16:20 Dealing with the open world classification problem with neural networks
Prof. Nikhil R. Pal . webpage . presentation
Nikhil R. Pal is a Professor in the Electronics and Communication Sciences Unit of the Indian Statistical Institute. His current research interest includes brain science, computational intelligence, machine learning and data mining. He was the Editor-in-Chief of the IEEE Transactions on Fuzzy Systems for the period January 2005-December 2010. He has served/been serving on the editorial /advisory board/ steering committee of several journals including the International Journal of Approximate Reasoning, Applied Soft Computing, International Journal of Neural Systems, Fuzzy Sets and Systems, IEEE Transactions on Fuzzy Systems and the IEEE Transactions on Cybernetics.

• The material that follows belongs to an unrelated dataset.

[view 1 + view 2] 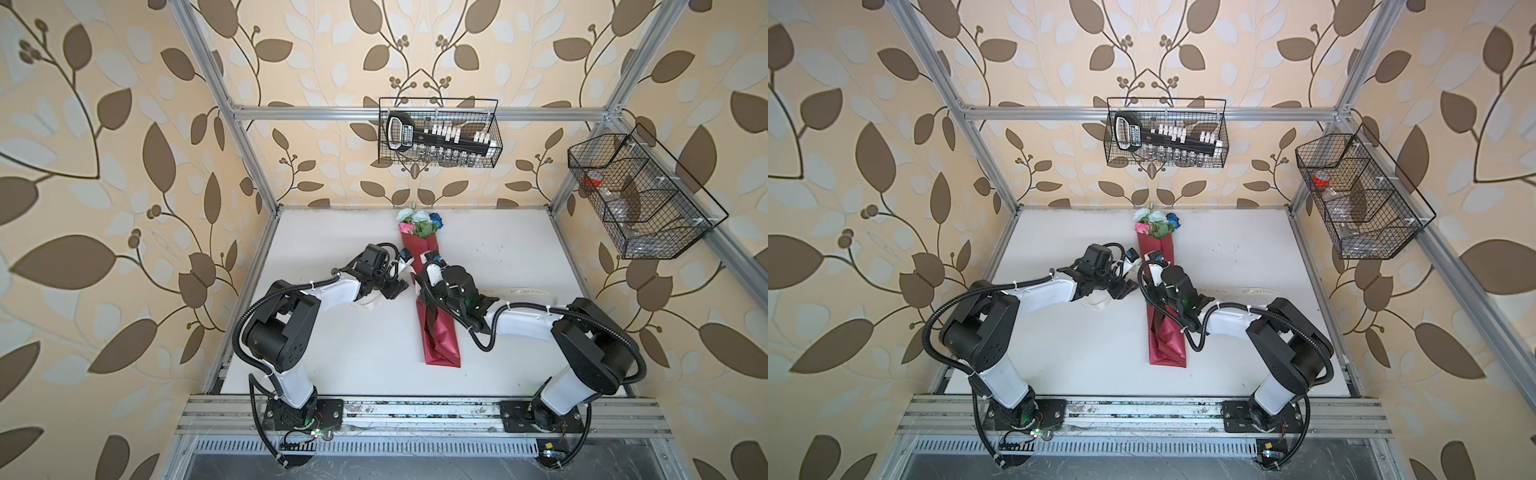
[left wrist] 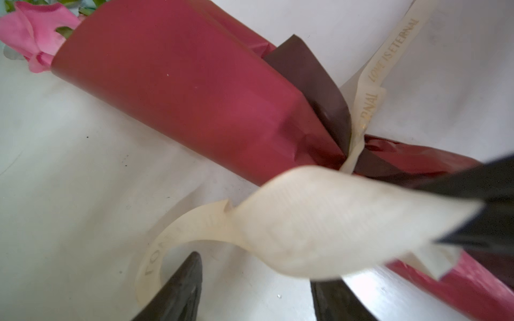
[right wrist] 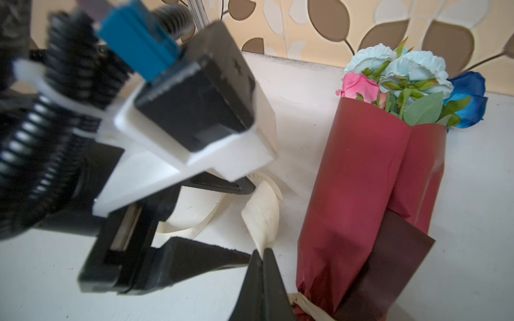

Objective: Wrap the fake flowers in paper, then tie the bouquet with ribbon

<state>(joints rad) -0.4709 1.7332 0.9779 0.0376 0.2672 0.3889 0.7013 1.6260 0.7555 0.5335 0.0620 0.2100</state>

He is a recipient of the 2015 IEEE Computational Intelligence Society (CIS) Fuzzy Systems Pioneer Award, He has given many plenary/keynote speeches in different premier international conferences in the area of computational intelligence. He has served as the General Chair, Program Chair, and co-Program chair of several conferences. He was a Distinguished Lecturer of the IEEE CIS (2010-2012, 2016-2018.) and was a member of the Administrative Committee of the IEEE CIS (2010-2012). He has served as the Vice-President for Publications of the IEEE CIS (2013-2016). He is serving as the President of the IEEE CIS (2018-2019). He is a Fellow of the National Academy of Sciences, India, Indian National Academy of Engineering, Indian National Science Academy, International Fuzzy Systems Association (IFSA), The World Academy of Sciences, and a Fellow of the IEEE, USA.